• [What to produce]
Please give again, word for word, each line that falls between the line with "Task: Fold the" and the end of the data, inclusive.

Stored entries:

----------

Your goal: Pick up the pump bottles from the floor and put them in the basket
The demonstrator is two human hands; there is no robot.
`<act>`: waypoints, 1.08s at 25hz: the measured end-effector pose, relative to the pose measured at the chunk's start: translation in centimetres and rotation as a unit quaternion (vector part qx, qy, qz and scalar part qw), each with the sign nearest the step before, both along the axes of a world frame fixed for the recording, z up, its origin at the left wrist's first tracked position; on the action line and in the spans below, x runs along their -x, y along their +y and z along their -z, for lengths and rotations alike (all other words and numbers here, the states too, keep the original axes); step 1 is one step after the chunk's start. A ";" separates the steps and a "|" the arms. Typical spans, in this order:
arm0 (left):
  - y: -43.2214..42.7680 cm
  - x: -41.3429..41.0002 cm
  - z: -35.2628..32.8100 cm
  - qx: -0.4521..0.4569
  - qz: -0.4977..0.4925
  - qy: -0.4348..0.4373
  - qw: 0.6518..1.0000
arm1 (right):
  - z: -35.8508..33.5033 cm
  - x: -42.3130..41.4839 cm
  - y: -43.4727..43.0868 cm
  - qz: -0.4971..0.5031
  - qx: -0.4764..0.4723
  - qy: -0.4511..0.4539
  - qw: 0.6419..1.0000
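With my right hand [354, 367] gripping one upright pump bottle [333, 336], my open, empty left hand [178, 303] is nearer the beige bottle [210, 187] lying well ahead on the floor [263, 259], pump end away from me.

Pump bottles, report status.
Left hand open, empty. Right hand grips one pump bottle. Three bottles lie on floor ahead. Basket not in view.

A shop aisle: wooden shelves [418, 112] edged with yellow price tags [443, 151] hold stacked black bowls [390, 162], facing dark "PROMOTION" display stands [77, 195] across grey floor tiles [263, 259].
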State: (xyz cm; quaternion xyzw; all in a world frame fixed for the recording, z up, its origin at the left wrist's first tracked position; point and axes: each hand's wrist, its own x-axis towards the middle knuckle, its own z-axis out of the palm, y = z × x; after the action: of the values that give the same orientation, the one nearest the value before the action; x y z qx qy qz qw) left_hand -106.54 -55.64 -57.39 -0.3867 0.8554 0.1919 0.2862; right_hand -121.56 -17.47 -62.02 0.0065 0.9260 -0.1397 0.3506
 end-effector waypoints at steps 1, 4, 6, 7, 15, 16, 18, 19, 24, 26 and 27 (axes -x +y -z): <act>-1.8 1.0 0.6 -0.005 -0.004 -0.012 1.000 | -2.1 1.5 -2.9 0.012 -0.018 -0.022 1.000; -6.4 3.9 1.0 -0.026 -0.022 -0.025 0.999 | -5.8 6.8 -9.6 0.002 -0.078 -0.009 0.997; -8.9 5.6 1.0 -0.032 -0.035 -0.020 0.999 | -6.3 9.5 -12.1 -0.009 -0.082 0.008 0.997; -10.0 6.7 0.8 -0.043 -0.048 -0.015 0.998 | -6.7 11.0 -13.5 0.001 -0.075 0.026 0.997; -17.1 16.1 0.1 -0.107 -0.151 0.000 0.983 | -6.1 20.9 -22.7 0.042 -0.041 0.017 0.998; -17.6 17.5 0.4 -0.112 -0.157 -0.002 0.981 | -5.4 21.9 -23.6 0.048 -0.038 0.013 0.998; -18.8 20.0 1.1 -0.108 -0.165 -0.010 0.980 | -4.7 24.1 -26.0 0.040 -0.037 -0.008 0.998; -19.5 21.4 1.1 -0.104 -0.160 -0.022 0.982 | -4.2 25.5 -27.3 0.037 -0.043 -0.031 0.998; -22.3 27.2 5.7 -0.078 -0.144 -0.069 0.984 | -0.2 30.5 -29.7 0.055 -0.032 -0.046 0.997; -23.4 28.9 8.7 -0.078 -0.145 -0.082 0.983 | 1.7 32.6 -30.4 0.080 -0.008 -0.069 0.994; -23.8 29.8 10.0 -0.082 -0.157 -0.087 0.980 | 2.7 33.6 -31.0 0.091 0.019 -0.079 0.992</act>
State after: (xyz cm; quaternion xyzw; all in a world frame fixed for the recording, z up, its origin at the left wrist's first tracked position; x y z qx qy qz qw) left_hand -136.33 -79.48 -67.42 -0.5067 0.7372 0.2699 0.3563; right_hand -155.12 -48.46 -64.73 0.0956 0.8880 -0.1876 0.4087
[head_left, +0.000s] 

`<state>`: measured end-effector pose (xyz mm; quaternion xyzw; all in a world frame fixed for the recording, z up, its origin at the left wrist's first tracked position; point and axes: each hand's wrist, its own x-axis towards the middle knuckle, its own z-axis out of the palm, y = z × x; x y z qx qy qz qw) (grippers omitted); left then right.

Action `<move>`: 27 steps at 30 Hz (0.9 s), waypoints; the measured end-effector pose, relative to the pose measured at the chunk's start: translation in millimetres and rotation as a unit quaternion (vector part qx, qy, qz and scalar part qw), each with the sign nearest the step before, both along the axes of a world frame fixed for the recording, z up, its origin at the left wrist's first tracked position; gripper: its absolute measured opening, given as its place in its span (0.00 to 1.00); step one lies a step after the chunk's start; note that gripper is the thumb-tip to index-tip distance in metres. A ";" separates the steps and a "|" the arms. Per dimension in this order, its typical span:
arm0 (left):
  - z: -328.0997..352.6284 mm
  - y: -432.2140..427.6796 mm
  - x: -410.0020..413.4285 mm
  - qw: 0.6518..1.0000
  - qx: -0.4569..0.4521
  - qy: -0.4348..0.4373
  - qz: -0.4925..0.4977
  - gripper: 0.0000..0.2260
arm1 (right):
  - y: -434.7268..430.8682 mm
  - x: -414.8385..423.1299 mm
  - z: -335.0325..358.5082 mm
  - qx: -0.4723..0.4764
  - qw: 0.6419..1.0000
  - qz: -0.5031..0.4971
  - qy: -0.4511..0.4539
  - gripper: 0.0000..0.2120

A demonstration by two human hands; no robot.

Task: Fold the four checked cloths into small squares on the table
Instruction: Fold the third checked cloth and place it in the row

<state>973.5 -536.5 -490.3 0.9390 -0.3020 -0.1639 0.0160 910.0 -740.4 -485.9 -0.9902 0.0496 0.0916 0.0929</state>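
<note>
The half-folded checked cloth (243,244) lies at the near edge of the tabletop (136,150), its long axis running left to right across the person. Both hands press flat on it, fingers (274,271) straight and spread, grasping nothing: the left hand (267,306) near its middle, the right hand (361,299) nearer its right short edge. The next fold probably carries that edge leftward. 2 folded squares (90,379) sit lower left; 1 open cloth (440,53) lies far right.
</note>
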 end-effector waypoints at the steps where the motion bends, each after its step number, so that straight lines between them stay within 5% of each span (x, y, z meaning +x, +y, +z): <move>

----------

• [Response]
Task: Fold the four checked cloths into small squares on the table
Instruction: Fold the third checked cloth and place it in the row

<state>973.5 -536.5 -490.3 0.9390 -0.3020 -0.1639 0.0160 910.0 -740.4 -485.9 -0.9902 0.0496 0.0916 0.0929</state>
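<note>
The half-folded checked cloth (243,244) lies at the near edge of the tabletop (136,150), its long axis running left to right across the person. Both hands press flat on it, fingers (274,271) straight and spread, grasping nothing: the left hand (267,306) near its middle, the right hand (361,299) nearer its right short edge. The next fold probably carries that edge leftward. 2 folded squares (90,379) sit lower left; 1 open cloth (440,53) lies far right.
</note>
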 end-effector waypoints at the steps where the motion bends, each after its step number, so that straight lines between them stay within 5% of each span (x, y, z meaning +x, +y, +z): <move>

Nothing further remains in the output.